◆ **YOUR OBJECTIVE**: Scan the entries for lines containing the string "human". Reply with how many there are, and nothing else.

[Items from a dataset]
__________
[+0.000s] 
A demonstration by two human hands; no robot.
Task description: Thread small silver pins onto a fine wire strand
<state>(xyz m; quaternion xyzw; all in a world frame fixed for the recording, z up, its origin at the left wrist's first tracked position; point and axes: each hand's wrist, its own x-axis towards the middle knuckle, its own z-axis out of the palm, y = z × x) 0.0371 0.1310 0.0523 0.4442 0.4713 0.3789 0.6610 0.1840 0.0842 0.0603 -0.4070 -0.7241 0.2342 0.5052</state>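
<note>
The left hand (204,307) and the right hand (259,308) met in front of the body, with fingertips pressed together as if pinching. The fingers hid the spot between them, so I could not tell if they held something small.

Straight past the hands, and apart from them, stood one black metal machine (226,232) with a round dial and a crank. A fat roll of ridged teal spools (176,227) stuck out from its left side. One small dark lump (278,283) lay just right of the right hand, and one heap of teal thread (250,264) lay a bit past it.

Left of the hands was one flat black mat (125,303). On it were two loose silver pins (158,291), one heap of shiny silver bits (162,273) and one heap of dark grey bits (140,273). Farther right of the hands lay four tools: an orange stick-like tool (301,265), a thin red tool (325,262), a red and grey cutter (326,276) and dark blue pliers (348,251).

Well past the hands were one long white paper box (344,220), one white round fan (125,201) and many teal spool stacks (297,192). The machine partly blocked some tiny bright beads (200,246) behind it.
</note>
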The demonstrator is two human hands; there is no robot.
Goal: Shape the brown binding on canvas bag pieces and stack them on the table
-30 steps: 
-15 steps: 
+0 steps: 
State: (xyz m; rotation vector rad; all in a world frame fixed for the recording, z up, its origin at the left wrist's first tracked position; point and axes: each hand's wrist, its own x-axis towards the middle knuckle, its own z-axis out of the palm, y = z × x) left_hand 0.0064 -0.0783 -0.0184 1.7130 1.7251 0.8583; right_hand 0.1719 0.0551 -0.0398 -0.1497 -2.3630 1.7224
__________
◆ **RESPONSE**: 2